Prompt. Give the listing again word for word, excluding the pictures it contains.

Supplied information.

● ● ● ●

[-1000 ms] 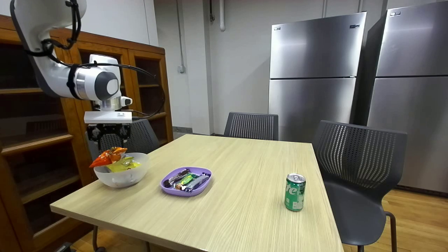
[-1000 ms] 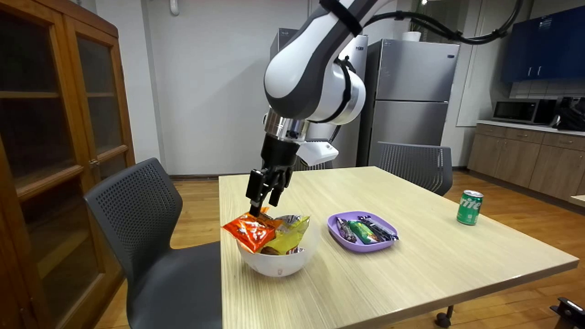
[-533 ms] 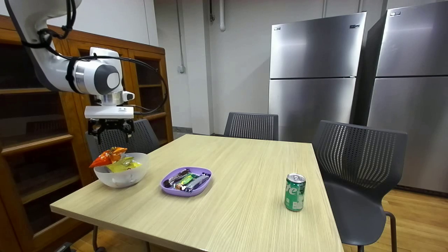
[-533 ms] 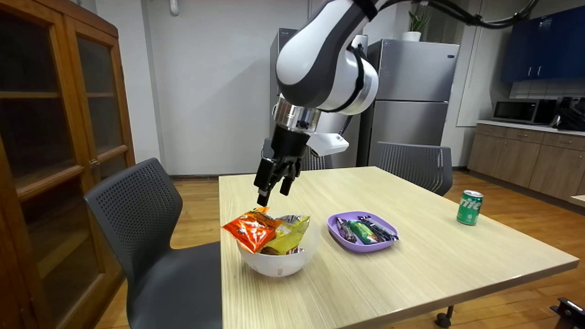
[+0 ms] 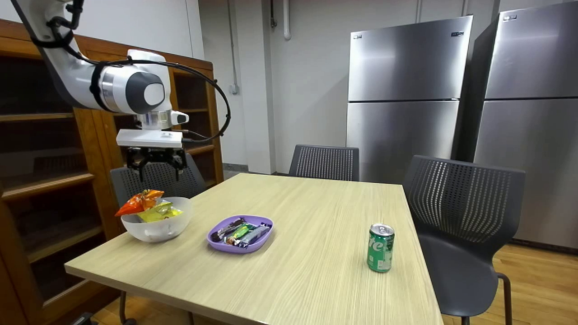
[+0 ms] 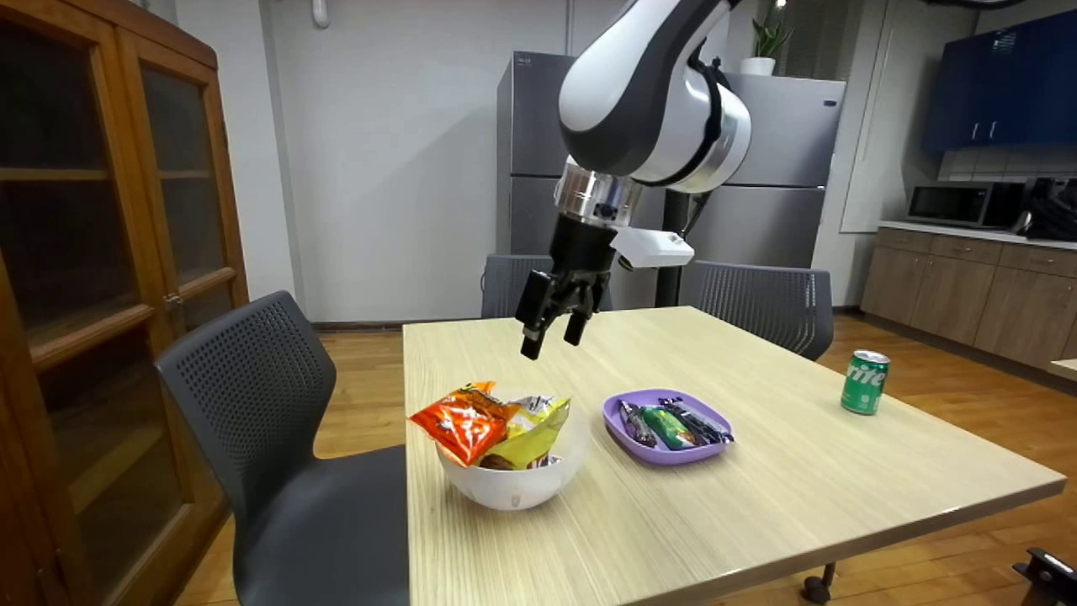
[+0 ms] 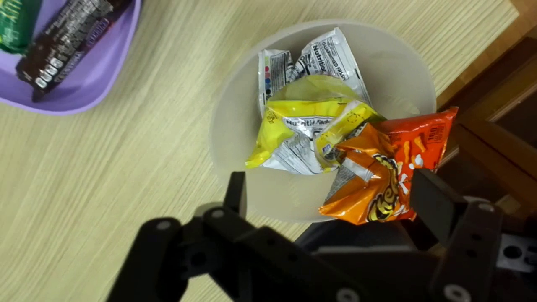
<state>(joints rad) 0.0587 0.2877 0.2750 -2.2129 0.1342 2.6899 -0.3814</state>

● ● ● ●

Your solution.
[-1000 ms] 
[-1000 ms] 
[-533 ms] 
[-533 ms] 
[+0 ms] 
[+0 ms] 
[+0 ms] 
<state>(joints rad) 0.0587 0.2877 0.2750 -2.2129 0.1342 2.6899 -0.3814</state>

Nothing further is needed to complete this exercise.